** How to complete this task **
An exact copy of all the data below is needed.

[Collected data Boundary: Start]

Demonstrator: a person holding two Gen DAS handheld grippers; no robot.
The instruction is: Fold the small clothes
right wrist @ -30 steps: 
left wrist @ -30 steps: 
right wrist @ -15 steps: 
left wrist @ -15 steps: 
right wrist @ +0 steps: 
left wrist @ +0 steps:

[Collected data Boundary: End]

** Reply to the exercise **
Demonstrator: a person holding two Gen DAS handheld grippers; no robot.
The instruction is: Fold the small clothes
right wrist @ -30 steps: 
left wrist @ -30 steps: 
right wrist @ -15 steps: 
left wrist @ -15 steps: 
right wrist @ +0 steps: 
left wrist @ +0 steps:

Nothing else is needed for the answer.